[Extracted records]

┌──

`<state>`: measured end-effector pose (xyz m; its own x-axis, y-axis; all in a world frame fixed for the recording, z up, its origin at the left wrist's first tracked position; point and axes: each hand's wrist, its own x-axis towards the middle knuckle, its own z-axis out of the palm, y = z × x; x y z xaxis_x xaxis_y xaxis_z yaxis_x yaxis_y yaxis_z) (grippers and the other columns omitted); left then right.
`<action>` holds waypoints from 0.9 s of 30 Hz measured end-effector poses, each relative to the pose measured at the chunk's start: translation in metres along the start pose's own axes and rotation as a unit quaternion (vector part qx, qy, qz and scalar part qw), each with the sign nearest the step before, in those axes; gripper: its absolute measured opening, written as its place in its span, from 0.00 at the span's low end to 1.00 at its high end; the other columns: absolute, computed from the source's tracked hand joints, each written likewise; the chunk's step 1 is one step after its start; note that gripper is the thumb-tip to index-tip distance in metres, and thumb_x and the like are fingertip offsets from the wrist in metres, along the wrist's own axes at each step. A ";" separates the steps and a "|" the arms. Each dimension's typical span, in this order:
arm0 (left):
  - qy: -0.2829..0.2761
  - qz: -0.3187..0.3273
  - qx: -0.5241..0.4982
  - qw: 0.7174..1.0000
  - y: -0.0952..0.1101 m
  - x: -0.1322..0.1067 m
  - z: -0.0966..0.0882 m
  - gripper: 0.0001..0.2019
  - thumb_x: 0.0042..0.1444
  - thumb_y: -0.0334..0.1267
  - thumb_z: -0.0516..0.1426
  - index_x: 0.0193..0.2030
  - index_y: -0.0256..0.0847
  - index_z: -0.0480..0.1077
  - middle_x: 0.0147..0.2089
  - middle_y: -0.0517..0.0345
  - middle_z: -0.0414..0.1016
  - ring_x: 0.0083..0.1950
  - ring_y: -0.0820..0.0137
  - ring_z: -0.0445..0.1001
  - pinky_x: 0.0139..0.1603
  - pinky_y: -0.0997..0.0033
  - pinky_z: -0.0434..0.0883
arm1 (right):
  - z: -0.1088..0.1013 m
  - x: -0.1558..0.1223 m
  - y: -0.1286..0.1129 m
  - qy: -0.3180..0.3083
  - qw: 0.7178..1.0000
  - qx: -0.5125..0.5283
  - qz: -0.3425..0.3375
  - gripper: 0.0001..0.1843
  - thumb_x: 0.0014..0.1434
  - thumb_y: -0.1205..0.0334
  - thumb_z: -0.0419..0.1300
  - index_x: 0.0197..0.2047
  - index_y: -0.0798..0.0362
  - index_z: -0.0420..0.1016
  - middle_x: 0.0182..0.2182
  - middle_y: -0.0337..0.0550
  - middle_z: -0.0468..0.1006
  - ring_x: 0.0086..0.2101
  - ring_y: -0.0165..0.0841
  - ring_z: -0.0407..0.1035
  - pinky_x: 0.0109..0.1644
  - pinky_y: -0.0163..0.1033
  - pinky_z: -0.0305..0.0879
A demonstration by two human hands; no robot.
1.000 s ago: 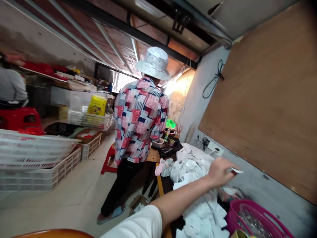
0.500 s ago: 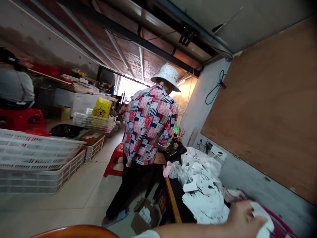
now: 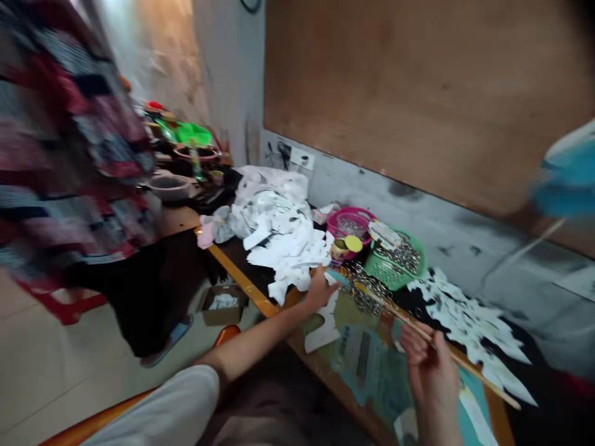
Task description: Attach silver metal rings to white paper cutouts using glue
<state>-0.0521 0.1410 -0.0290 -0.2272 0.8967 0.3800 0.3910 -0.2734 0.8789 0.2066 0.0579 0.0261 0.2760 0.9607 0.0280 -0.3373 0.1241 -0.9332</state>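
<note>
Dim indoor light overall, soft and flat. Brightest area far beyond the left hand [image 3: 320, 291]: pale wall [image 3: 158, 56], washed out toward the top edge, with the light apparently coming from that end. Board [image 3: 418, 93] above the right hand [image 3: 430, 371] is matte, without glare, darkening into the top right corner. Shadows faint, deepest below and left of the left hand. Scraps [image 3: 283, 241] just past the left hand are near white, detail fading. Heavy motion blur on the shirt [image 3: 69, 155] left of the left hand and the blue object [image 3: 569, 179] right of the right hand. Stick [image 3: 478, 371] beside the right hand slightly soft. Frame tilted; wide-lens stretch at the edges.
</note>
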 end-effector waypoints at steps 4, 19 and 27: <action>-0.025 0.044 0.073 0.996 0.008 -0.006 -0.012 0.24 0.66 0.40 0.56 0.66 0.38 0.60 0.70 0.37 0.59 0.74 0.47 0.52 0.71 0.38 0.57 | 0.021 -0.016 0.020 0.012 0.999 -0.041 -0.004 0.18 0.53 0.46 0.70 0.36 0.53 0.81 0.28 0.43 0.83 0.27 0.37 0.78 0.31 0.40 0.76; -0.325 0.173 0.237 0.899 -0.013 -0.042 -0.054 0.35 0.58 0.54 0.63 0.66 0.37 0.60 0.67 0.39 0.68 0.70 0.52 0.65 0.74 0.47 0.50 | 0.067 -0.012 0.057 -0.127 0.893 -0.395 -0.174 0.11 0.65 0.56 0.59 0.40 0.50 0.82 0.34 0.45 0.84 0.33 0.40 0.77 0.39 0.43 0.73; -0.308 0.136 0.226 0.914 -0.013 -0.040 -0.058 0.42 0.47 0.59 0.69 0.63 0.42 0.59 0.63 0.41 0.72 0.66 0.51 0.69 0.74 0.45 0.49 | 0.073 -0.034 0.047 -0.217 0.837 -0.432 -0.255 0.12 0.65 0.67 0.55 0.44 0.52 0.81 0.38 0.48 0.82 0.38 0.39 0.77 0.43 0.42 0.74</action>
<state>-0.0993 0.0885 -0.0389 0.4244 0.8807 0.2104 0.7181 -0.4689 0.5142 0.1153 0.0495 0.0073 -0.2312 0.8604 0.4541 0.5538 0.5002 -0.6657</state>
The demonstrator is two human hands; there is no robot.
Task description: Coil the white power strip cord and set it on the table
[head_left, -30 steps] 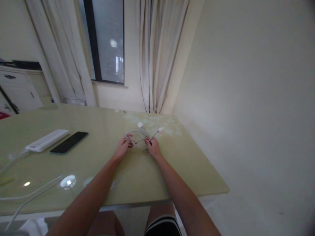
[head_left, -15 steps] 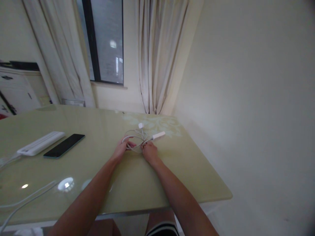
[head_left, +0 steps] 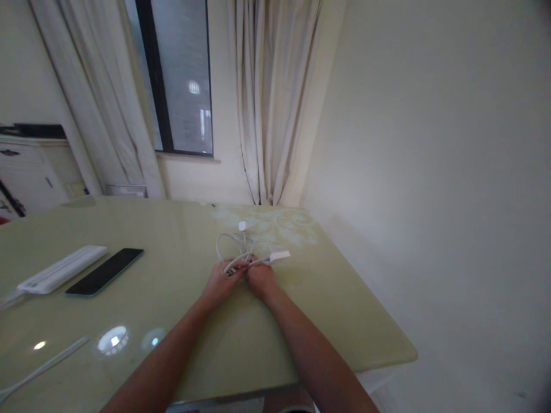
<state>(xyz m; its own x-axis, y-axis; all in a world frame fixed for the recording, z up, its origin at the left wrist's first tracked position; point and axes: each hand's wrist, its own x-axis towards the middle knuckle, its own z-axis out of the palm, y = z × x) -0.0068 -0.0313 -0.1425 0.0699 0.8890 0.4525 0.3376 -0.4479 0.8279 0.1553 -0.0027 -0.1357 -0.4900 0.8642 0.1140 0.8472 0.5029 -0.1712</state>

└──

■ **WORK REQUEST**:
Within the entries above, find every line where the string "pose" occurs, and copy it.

■ **SOLUTION FOR THIS EXERCISE**:
`<state>`: measured end-effector pose (xyz m; its own x-axis, y-axis; all in a world frame fixed for the recording, z up, its origin at the left wrist's first tracked position; point and axes: each hand's wrist, its own x-axis towards the middle knuckle, its own z-axis out of the palm, y = z × x; x y z xaxis_x xaxis_y xaxis_z yaxis_x yaxis_y yaxis_z) (grippers and the other columns omitted); left then right.
`<action>` holds waypoints from 0.9 s of 30 Hz measured end-effector poses, each relative to the pose measured at the chunk's start: translation in metres along the start pose's own axes and rotation as a unit quaternion (vector part qx, qy, qz and scalar part qw), each with the sign nearest the step before, in those axes; gripper: its absolute measured opening, written as its place in its span, from 0.00 at the span's low end to 1.00 at its high end; the other columns: absolute, computed from the source's tracked hand joints, each written likewise; the chunk's step 1 is one step after its start; note that gripper is the thumb-tip to index-tip distance in metres, and thumb_x and the like are fingertip offsets from the wrist in metres, along the wrist's own axes at each step. A ";" separates the steps and a "|" the arms. Each dimension's typical span, in this order:

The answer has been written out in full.